Probabilistic forecasting of climate change impacts on earthwork deterioration and failure
Doctoral Researcher: Arezoo Ariyaei
Start date: April 2026
Supervisors: Dr Ashraf El-Hamalawi, Dr Asma Adnane, and Dr Alister Smith
Schools: Civil Engineering (ABCE) and Computer Science
Arezoo aims to develop capabilities to forecast deterioration and failure in earthworks driven by weather cycles and climate change scenarios. This will enable a transition from responsive maintenance interventions / renewals to predictive, proactive and targeted approaches that help to avoid failures.
By integrating numerical simulations, probabilistic techniques and AI analytics, earthwork prognoses could be expressed in the form of time-to-failure and / or probability of survival under extreme weather events.
Advanced sensing and AI-driven diagnostics for earthwork condition assessment and deterioration detection
Start date: July 2026
Supervisors: Professor Craig Hancock, Dr Hui Fang and Dr Alister Smith
Schools: Civil Engineering (ABCE) and Computer Science
Current earthworks assessment remains largely based on visual inspection of the surface. Subsurface deterioration is often missed, and failures occur without warning.

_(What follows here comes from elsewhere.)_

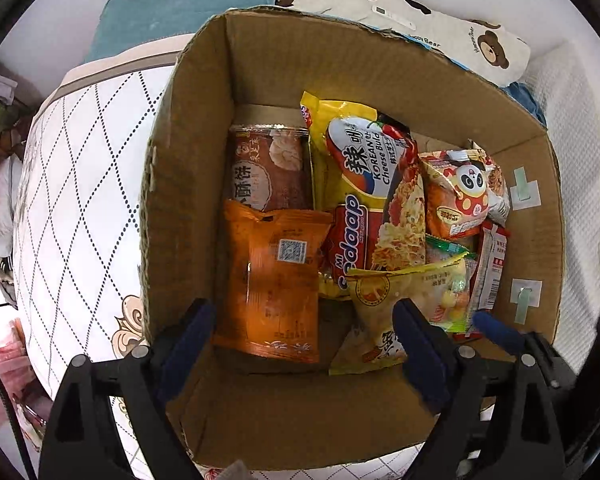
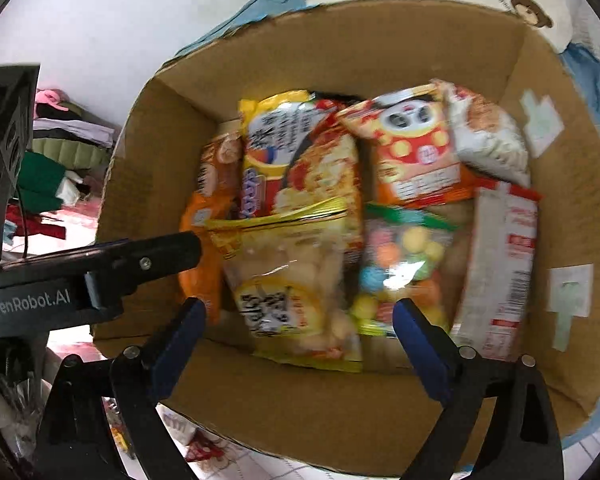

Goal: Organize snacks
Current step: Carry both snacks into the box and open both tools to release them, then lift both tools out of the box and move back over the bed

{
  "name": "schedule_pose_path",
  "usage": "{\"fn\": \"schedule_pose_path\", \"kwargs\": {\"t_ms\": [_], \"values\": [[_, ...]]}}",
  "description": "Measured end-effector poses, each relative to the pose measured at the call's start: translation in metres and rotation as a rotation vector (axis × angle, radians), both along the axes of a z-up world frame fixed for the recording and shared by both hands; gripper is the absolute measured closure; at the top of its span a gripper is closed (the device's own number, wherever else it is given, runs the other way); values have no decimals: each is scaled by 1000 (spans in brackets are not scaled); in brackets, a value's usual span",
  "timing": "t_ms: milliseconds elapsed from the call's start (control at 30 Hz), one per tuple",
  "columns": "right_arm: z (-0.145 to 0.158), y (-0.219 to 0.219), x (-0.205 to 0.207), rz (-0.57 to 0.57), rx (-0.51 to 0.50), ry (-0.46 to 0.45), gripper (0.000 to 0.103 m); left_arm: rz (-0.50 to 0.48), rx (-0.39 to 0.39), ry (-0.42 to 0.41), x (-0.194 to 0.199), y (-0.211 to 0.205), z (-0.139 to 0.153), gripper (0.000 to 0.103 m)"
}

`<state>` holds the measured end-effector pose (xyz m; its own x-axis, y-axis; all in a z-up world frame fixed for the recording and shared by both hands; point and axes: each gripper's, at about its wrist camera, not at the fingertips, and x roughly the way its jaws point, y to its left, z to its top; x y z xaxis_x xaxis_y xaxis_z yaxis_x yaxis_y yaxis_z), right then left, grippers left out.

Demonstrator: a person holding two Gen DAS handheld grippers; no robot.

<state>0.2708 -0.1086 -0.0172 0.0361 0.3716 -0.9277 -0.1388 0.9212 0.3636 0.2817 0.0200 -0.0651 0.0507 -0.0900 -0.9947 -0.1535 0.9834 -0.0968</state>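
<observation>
An open cardboard box (image 1: 196, 128) on a bed holds several snack packs. In the left wrist view I see an orange packet (image 1: 276, 280), a brown tub (image 1: 272, 168), a yellow noodle pack (image 1: 372, 200), a panda snack bag (image 1: 460, 192) and a yellow chips bag (image 1: 404, 304). My left gripper (image 1: 300, 332) is open and empty above the box's near side. My right gripper (image 2: 296, 328) is open and empty over the yellow chips bag (image 2: 300, 288) and a candy bag (image 2: 400, 260). The right view is blurred. A white and red pack (image 2: 500, 272) leans at the right.
The box (image 2: 148, 184) sits on a white quilted mattress (image 1: 76, 184). A teal cushion (image 1: 188, 4) and a bear-print pillow (image 1: 440, 28) lie behind it. The left gripper's body (image 2: 92, 268) crosses the left of the right wrist view. Folded clothes (image 2: 64, 148) lie beyond the bed.
</observation>
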Motion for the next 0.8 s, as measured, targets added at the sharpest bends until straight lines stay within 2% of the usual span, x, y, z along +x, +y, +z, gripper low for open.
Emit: {"fn": "schedule_pose_path", "kwargs": {"t_ms": [133, 300, 467, 800], "values": [[7, -18, 4, -22, -96, -36, 5, 5, 8, -33, -5, -2, 3, 11], [7, -35, 6, -50, -152, -51, 5, 17, 23, -61, -14, -5, 3, 11], [12, -42, 1, -62, -177, -77, 5, 21, 14, -84, -22, -10, 6, 11], [44, -53, -17, -82, -198, -175, 5, 17, 32, -181, -46, -20, 32, 11]]}}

This PhD project aims to develop novel diagnostic techniques for earthwork asset condition appraisal and deterioration detection, helping us to answer the question: How close to failure is the asset?
By integrating a suite of state-of-the-art sensors and monitoring technologies with data fusion and AI analytics, the research will enable timely identification of deterioration processes and assessment of their evolution/extent.
Earthwork interventions and rehabilitation strategies for enhanced resilience to extreme climate events
Start date: October 2026
Supervisors: Dr Haitao Lan, Dr Ana Blanco and Dr Alister Smith
Schools: Civil Engineering (ABCE)
This PhD project will investigate the impact of different intervention types - including structural measures, modified materials, vegetation, drainage and covers or barriers - on the hydromechanical behaviour and properties of earthworks, focusing on their vulnerability to climate and weather extremes such as floods, droughts and cyclical wet-dry conditions.
It will explore whether novel interventions can be developed to reduce vulnerability and enhance recovery from these extremes, evaluating which interventions provide the most significant improvements to resilience.
In addition, the research will assess intervention carbon- and cost-effectiveness and develop strategies to optimise the type and timing of their deployment.
Soil micro-structure evolution during deterioration driven by environmental cycles
Start date: October 2026
Supervisors: Dr Mark Jepson, Dr Matthew Frost and Dr Alister Smith
Schools: Civil Engineering (ABCE) and Materials (AACME)
This PhD project aims to advance understanding of how environmental (weather) cycles drive deterioration in geomaterials.
It will focus on the soil micro-structure evolution and how this links to macro-scale behaviour, using advanced laboratory tests, imaging techniques and computer simulations.
The outcomes will support the development of strategies to mitigate these deterioration processes and improve the resilience of geotechnical infrastructure.
Automating inspection of railway earthworks
Start date: October 2026
Supervisors: Dr Ana Blanco, Dr Matthew Frost and Dr Alister Smith
Schools: Civil Engineering (ABCE)
This PhD will develop computer vision techniques to enhance visual inspection of railway earthworks.
The researcher will use imagery from asset inspections and drones to automatically detect defects such as cracking, erosion and drainage problems. They will integrate these with LiDAR and track geometry data to provide objective indicators of condition and deterioration.
The project will deliver automated inspection tools that improve consistency, enable earlier detection of instability, and enhance the safety and resilience of railway infrastructure.